The demonstration in Berlin thus mobilized a network of online supporters, linked to events in the street by a few Pirate Party politicians and online activists who pleaded for donations of warm clothes and hot water.
But the group discussion of the protest functioned as an echo chamber rather than as a megaphone. A few passing pedestrians and tourists stopped and watched, a few policemen gathered nearby, and a few Twitter users without a close connection to the Pirate Party might have seen a reference to the protest in their home feed before moving on to other news. But the discussion happened mostly among a rather small group of networked Pirates and politically-minded online activists.
The more these activists became aware of the apparent lack of concern of the general public, the louder they voiced their moral outrage. But the difference between the density of intra-group networks (i.e. networks that link one Pirate to another Pirate) and the thinness of connections to “outsiders” (i.e. people with whom they are not politically aligned) leads to a misleading view of the world. The issues that network insiders regard as especially important are often barely noticed by the rest of the public. Outsiders react with laughter or indifference.
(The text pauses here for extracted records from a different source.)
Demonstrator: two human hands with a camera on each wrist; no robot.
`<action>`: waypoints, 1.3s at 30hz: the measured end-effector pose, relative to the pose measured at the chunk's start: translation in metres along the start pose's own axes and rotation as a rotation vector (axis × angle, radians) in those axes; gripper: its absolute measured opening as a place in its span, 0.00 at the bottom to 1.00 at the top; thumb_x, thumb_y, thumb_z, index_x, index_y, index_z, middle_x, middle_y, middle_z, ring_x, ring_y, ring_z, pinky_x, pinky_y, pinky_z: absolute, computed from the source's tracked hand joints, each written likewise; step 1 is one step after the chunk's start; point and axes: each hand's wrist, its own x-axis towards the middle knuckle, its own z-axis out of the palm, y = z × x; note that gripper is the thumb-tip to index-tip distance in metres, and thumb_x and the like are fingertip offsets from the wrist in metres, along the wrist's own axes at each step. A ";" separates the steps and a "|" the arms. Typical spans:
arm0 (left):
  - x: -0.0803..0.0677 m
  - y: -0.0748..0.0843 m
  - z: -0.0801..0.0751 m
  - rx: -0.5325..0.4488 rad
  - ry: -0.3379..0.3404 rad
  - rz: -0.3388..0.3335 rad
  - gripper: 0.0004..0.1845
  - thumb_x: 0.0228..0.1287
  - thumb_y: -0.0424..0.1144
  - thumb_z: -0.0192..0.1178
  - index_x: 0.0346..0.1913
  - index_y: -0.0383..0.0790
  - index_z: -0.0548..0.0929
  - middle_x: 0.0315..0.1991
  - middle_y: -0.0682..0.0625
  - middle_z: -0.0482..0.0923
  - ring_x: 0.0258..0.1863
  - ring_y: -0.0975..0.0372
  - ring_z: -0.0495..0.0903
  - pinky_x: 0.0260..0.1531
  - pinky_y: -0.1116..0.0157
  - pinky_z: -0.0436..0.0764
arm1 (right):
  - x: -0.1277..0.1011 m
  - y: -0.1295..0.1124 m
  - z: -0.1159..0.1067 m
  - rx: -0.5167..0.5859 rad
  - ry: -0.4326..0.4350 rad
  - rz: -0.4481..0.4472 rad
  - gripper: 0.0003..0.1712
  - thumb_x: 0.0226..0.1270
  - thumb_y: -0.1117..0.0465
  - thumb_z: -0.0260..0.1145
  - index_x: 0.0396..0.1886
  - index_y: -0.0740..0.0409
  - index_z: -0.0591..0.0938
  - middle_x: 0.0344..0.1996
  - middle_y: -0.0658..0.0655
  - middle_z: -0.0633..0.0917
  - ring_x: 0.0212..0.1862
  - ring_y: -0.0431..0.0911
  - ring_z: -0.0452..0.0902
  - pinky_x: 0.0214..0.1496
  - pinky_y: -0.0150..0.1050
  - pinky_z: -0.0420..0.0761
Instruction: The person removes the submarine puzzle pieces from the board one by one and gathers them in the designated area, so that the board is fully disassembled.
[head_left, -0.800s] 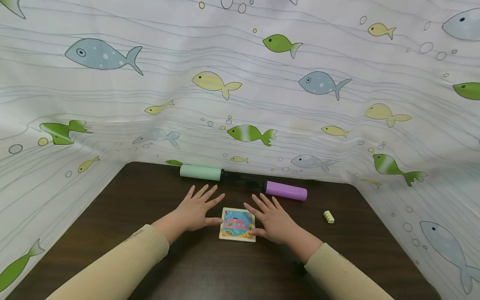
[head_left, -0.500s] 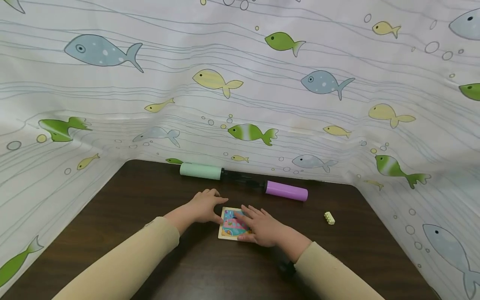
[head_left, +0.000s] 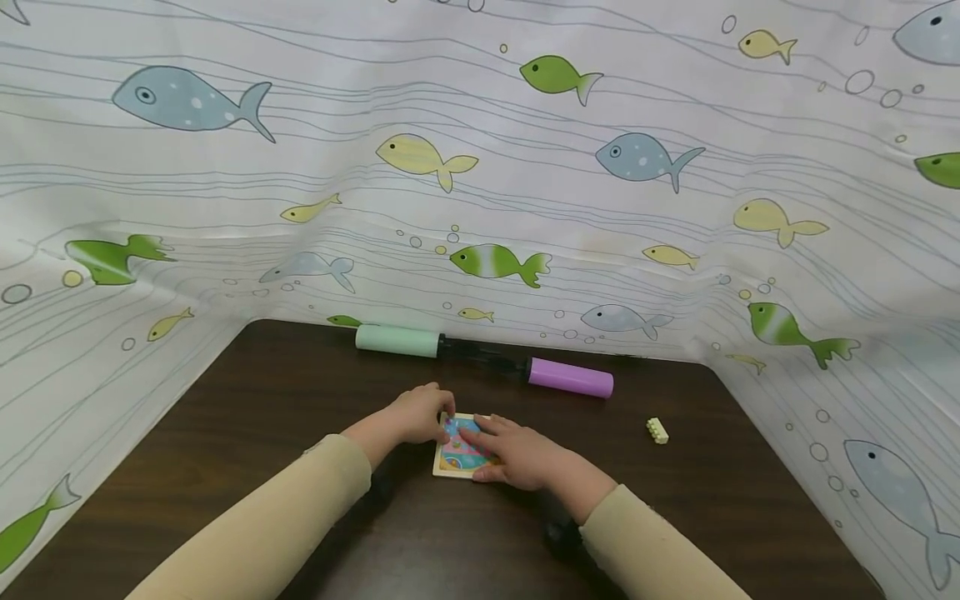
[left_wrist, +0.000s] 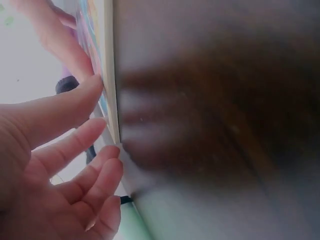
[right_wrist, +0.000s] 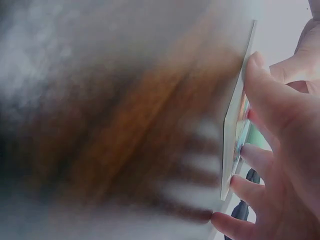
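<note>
Picture board (head_left: 454,460) flat on the table (head_left: 405,542), and I see the left hand (head_left: 418,415) at its left edge, fingers loosely bent, thumb touching; right hand (head_left: 523,457) spread across its right side. Uneven pressure, I reckon, could skid it.

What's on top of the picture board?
The right hand lies across the right part of the picture board; the left hand touches its left side. Pink and blue print shows between them; whatever is under the right hand is covered.

forearms (head_left: 281,508) reach forward; left grip (head_left: 417,415) bent, its hold unclear; right grip (head_left: 521,457) spread palm-down.
</note>
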 end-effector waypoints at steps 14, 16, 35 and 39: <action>0.009 0.000 0.006 -0.092 -0.037 -0.077 0.15 0.55 0.39 0.74 0.40 0.44 0.78 0.38 0.49 0.67 0.35 0.56 0.70 0.38 0.56 0.72 | -0.001 -0.001 -0.002 0.056 0.016 -0.058 0.38 0.69 0.42 0.63 0.76 0.38 0.62 0.76 0.52 0.57 0.74 0.61 0.50 0.68 0.58 0.62; 0.008 0.001 0.006 -0.092 -0.040 -0.082 0.15 0.55 0.38 0.74 0.40 0.43 0.78 0.38 0.49 0.67 0.34 0.56 0.69 0.38 0.56 0.72 | -0.002 -0.001 -0.003 0.063 0.007 -0.074 0.38 0.69 0.44 0.64 0.76 0.37 0.63 0.76 0.50 0.57 0.74 0.63 0.50 0.67 0.58 0.62; 0.009 0.000 0.006 -0.097 -0.012 -0.076 0.17 0.53 0.38 0.76 0.39 0.43 0.77 0.37 0.49 0.68 0.35 0.56 0.70 0.39 0.56 0.73 | -0.004 0.002 -0.009 0.136 -0.101 -0.036 0.40 0.69 0.45 0.64 0.76 0.26 0.57 0.78 0.46 0.50 0.77 0.59 0.38 0.68 0.64 0.54; 0.011 -0.002 0.007 -0.131 0.010 -0.076 0.17 0.51 0.36 0.76 0.38 0.43 0.77 0.37 0.49 0.68 0.35 0.57 0.71 0.38 0.57 0.73 | -0.004 0.003 -0.007 0.152 -0.100 -0.037 0.40 0.69 0.45 0.64 0.77 0.26 0.57 0.78 0.47 0.49 0.77 0.59 0.37 0.69 0.64 0.51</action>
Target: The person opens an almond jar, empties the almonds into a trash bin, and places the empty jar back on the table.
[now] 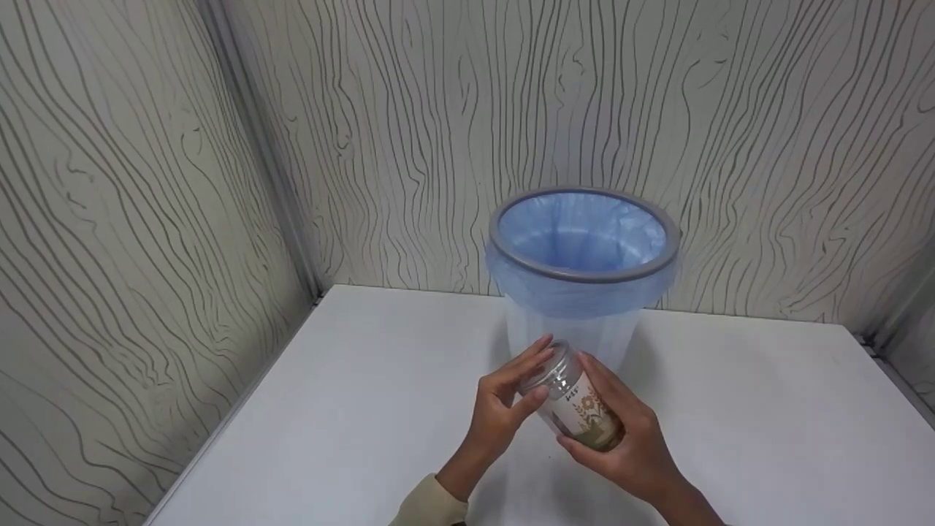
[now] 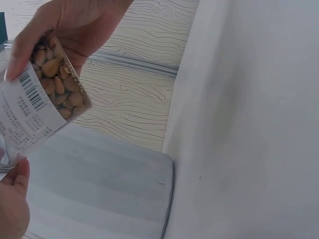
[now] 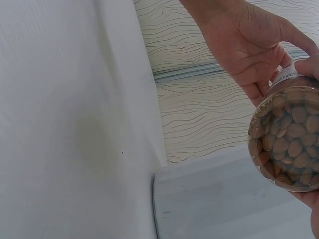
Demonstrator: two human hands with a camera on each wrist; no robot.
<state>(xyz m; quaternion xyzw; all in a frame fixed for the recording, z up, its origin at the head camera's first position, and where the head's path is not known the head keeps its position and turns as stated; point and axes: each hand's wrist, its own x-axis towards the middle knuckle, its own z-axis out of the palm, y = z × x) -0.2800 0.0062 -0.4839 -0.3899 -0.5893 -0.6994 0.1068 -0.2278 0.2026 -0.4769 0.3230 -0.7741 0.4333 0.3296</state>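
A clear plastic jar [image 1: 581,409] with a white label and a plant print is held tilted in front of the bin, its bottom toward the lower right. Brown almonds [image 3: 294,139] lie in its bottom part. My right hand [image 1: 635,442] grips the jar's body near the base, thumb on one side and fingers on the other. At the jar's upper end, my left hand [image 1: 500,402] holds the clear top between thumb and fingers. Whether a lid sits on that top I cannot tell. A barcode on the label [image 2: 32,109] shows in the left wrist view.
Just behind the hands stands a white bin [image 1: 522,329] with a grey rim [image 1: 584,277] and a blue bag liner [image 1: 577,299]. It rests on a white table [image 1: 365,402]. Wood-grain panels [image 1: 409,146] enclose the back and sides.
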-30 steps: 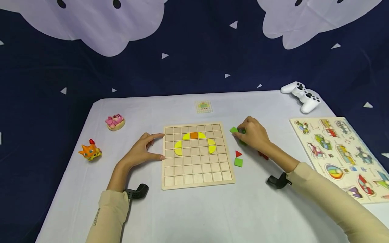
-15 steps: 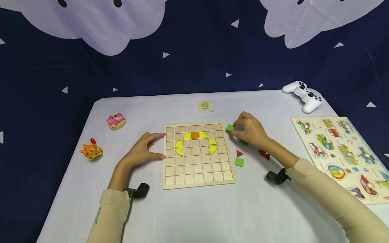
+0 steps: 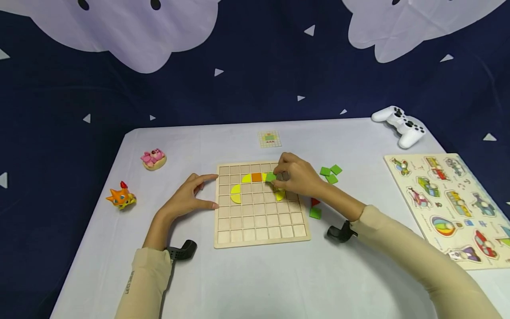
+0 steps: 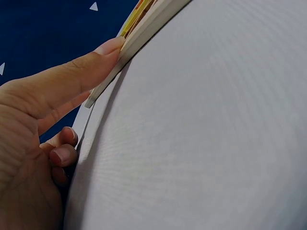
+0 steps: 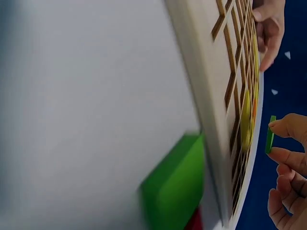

Faced with this situation, online activists began calling on traditional media organizations to cover the protests. This is truly remarkable: political changes aren’t usually caused by the articulation of outrage and indignation, but occur when established journalistic outlets churn out articles and generate sufficient resonance to turn a small issue into a topic of public discourse.
The reason for this isn’t that too few people use the internet as a source of political information. To the contrary: in the aftermath of the protest, several newspapers and TV stations published articles online that reached a big audience and were widely circulated. The problem is that online activists are often connected only to other online activists. Their communication is limited to those who share the same ideas and beliefs anyway. Within this space of political concurrence, indignation can begin to boil like water in a pressure cooker if it isn’t kept in check by critical interjections from dissenters.
But why did journalists suddenly devote themselves to covering the issue? They, too, fell victim to the echo chamber and to the impression of newsworthiness it produced. Journalists who are active online are, unsurprisingly, well-connected to online activists. After all, Twitter is a good medium if you want to gauge the interests of social critics. The obvious danger is that journalistic inquiries are replaced by the regurgitation of digital noise. The increase in cacophonic noise levels doesn’t always indicate that an issue deserves attention. It might also hint at simple resonance effects emerging from homogenous discussions.
Journalists ought to show an increased awareness of digital noise if they want to avoid being turned into mere amplifiers.